**WHAT THE TASK REQUIRES**. Return all of the data exactly as written, without the pictures.

**DATASET EXCERPT**.
○ ○ ○ ○

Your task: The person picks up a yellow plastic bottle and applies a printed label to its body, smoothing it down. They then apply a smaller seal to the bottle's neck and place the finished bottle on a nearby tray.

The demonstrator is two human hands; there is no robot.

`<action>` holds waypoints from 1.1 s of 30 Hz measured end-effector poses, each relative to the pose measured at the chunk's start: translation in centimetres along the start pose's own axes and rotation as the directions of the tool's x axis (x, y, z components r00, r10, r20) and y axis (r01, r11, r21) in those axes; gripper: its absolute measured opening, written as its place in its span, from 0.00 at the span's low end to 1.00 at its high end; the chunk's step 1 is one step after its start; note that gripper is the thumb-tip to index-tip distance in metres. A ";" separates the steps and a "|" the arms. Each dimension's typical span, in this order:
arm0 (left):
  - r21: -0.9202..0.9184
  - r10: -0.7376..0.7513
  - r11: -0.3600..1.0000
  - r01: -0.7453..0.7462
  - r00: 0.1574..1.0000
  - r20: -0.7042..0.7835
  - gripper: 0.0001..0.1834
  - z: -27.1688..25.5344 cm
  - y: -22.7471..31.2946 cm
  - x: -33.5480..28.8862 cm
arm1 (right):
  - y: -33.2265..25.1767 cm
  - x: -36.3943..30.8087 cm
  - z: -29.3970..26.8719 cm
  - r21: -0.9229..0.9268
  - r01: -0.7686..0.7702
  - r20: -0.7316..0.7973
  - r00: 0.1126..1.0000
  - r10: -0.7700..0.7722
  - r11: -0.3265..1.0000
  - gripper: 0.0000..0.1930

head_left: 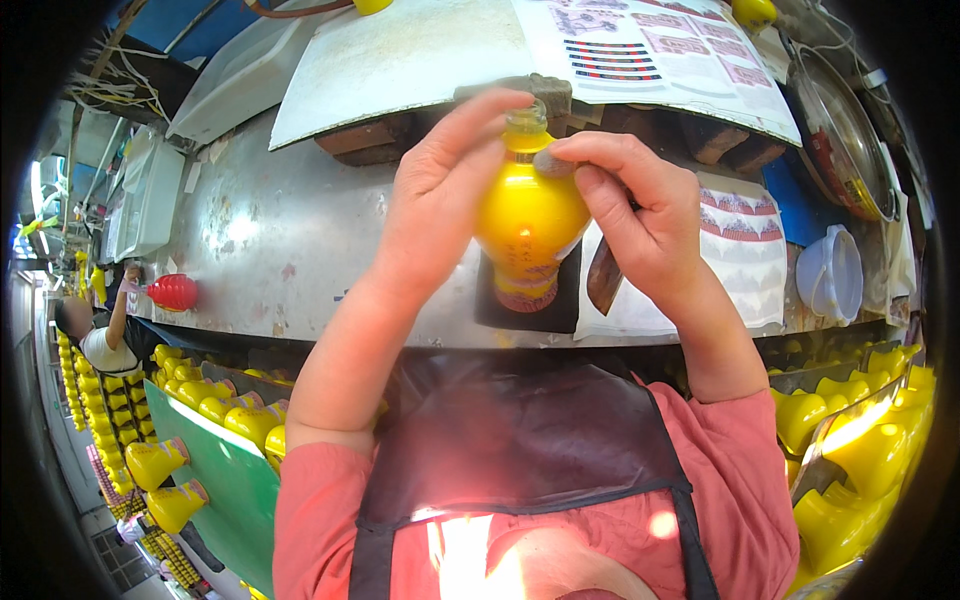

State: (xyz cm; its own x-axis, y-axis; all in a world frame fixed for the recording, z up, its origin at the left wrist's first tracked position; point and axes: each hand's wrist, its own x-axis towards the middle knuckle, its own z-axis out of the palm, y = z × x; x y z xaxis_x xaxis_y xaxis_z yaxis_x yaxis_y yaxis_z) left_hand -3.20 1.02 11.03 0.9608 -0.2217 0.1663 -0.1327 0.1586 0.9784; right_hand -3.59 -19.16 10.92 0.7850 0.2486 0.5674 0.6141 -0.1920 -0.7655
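Note:
A glossy yellow bottle (530,205) with a clear glass neck and a patterned band near its base is tilted over a dark pad (500,312). My left hand (445,175) is closed against its left side, fingers reaching over the neck. Between thumb and fingers, my right hand (645,205) pinches a small grey rounded piece (553,163), pressed to the bottle's shoulder just under the neck. A brown flat tool (603,278) juts out below the right palm; how it is held is partly hidden.
Printed decal sheets (745,255) lie to the right, near a white bucket (832,272). A white board (400,70) rests on bricks (375,138) ahead. At left are a red bottle (172,292) and another person (105,335). Yellow bottles (230,410) flank me on both sides.

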 end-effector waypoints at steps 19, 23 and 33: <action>0.159 0.053 0.986 -0.037 0.994 -0.092 0.08 1.1 3.9 -1.6 | -2.1 -3.0 0.3 -0.051 0.080 -0.012 0.997 -0.081 0.995 0.13; 0.116 0.067 0.992 -0.055 0.992 -0.105 0.08 1.3 3.8 -2.3 | -2.8 -3.9 0.6 -0.242 0.212 0.097 0.976 -0.194 0.947 0.18; 0.028 0.091 0.996 -0.089 0.990 -0.109 0.09 1.5 3.5 -3.0 | -3.0 -3.9 1.2 -0.204 0.265 -0.033 0.960 -0.277 0.943 0.16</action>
State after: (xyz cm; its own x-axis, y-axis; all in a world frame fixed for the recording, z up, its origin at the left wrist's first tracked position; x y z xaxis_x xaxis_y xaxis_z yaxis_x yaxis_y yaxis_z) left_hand -6.95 0.83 14.16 0.9655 -0.1001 0.2403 -0.2240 0.1506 0.9629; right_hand -8.61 -18.45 10.67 0.5863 0.2608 0.7669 0.8034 -0.3084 -0.5094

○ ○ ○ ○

**SOLVED PROBLEM**.
Your task: The person picks up a yellow plastic bottle and applies a printed label to its body, smoothing it down. They then apply a smaller seal to the bottle's neck and place the finished bottle on a nearby tray.

The demonstrator is two human hands; there is no robot.

`<action>` holds waypoints from 1.1 s of 30 Hz measured end-effector poses, each relative to the pose measured at the chunk's start: translation in centimetres along the start pose's own axes and rotation as the directions of the tool's x axis (x, y, z components r00, r10, r20) and y axis (r01, r11, r21) in those axes; gripper: its absolute measured opening, written as its place in its span, from 0.00 at the span's low end to 1.00 at its high end; the chunk's step 1 is one step after its start; note that gripper is the thumb-tip to index-tip distance in metres. A ";" separates the steps and a "|" the arms. Each dimension's typical span, in this order:
arm0 (left):
  - r21: -0.9202..0.9184
  - r10: -0.7376..0.7513
  - r11: -0.3600..1.0000
  - r01: -0.7453..0.7462
  - r00: 0.1574..1.0000
  - r20: -0.7042..0.7835
  - gripper: 0.0001..0.1834
  - z: -27.1688..25.5344 cm
  - y: -22.7471..31.2946 cm
  - x: -33.5480..28.8862 cm
arm1 (right):
  - y: -33.2265..25.1767 cm
  - x: -36.3943..30.8087 cm
  - z: -29.3970..26.8719 cm
  - r21: -0.9229..0.9268
  - r01: -0.7686..0.7702
  - r20: -0.7316..0.7973
  - r00: 0.1126..1.0000
  - r10: -0.7700..0.7722
  - r11: -0.3265..1.0000
  - gripper: 0.0000..0.1930

head_left: 

State: (xyz cm; its own x-axis, y-axis; all in a world frame fixed for the recording, z up, its origin at the left wrist's first tracked position; point and axes: each hand's wrist, its own x-axis towards the middle knuckle, its own z-axis out of the palm, y = z × x; x y z xaxis_x xaxis_y xaxis_z yaxis_x yaxis_y yaxis_z) left_hand -3.20 1.02 11.03 0.9608 -0.2217 0.1663 -0.1327 0.1586 0.9784; right_hand -3.59 -19.16 10.92 0.7850 0.2486 0.5674 0.6141 -0.1920 -0.7655
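Note:
A glossy yellow bottle (530,205) with a clear glass neck and a patterned band near its base is tilted over a dark pad (500,312). My left hand (445,175) is closed against its left side, fingers reaching over the neck. Between thumb and fingers, my right hand (645,205) pinches a small grey rounded piece (553,163), pressed to the bottle's shoulder just under the neck. A brown flat tool (603,278) juts out below the right palm; how it is held is partly hidden.
Printed decal sheets (745,255) lie to the right, near a white bucket (832,272). A white board (400,70) rests on bricks (375,138) ahead. At left are a red bottle (172,292) and another person (105,335). Yellow bottles (230,410) flank me on both sides.
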
 end-effector waypoints at steps 19, 23 and 33: <action>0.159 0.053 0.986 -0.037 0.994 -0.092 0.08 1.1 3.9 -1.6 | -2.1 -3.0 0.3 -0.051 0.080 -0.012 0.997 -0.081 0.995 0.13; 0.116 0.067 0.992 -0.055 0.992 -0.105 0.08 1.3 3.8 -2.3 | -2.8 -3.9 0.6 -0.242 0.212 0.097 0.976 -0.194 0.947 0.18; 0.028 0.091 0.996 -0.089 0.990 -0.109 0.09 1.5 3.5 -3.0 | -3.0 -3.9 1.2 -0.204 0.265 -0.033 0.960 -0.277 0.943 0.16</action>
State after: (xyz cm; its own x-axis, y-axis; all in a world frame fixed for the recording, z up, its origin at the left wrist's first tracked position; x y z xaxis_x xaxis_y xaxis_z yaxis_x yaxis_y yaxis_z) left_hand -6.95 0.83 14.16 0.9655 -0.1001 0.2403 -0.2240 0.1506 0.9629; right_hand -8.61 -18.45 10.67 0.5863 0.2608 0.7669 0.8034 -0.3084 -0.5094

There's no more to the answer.